**REQUIREMENT**.
Report each line of the data that contains the string "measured".

**GIVEN INFORMATION**.

.....

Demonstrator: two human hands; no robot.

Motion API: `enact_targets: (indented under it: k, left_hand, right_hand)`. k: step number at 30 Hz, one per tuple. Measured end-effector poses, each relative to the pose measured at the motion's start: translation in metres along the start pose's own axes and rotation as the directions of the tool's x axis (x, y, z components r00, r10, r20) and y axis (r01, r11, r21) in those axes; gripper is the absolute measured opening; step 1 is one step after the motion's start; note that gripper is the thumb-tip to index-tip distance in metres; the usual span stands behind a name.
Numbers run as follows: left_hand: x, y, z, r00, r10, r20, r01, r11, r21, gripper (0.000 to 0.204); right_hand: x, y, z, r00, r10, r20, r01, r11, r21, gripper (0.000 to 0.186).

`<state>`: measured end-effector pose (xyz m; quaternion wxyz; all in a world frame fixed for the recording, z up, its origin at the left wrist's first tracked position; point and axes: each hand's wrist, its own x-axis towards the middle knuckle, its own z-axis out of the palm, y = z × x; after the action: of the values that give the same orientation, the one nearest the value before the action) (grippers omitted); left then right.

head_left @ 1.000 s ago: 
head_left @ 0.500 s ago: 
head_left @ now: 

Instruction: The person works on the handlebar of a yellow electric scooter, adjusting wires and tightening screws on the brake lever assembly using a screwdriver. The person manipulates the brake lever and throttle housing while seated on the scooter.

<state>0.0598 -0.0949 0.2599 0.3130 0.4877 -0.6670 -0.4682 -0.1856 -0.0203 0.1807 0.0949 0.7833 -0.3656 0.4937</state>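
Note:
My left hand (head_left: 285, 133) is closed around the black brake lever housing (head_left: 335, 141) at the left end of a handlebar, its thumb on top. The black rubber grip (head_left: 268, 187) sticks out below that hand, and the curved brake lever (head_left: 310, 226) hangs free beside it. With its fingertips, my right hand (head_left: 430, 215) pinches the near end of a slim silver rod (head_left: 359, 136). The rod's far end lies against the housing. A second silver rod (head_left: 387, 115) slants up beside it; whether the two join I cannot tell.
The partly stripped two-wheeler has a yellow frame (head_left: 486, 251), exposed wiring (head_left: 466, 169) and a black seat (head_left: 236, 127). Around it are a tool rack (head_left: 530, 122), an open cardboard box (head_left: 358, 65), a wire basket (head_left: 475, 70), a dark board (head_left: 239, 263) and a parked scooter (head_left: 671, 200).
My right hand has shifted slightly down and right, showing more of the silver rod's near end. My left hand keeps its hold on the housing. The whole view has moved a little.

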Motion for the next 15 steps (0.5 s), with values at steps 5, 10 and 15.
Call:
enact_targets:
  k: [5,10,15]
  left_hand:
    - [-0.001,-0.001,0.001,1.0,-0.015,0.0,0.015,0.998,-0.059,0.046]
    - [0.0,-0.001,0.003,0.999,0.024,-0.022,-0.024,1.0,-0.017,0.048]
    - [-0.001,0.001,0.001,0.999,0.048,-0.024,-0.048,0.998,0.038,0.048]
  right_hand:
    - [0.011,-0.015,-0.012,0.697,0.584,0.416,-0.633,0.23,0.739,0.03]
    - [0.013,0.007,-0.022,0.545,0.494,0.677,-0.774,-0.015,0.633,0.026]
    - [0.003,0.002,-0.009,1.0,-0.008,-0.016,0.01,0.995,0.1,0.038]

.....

**EXERCISE RESULT**.
Motion API: `enact_targets: (indented under it: k, left_hand, right_hand)`. k: step number at 30 Hz, one per tuple. Measured end-effector poses, each relative to the pose measured at the motion's start: translation in metres along the start pose's own axes and rotation as the directions of the tool's x axis (x, y, z components r00, r10, r20) and y axis (r01, r11, r21) in those axes; gripper is the absolute measured opening; step 1 is one step after the motion's start; note that gripper is the thumb-tip to index-tip distance in metres; the usual span stands behind a name.
`<state>`: measured end-effector pose (xyz m; quaternion wxyz; all in a world frame fixed for the recording, z up, its origin at the left wrist's first tracked position; point and axes: each hand's wrist, its own x-axis towards the middle knuckle, its own z-axis out of the palm, y = z × x; after the action: of the values that give the same orientation, the one nearest the value before the action) (grippers omitted); left then right.

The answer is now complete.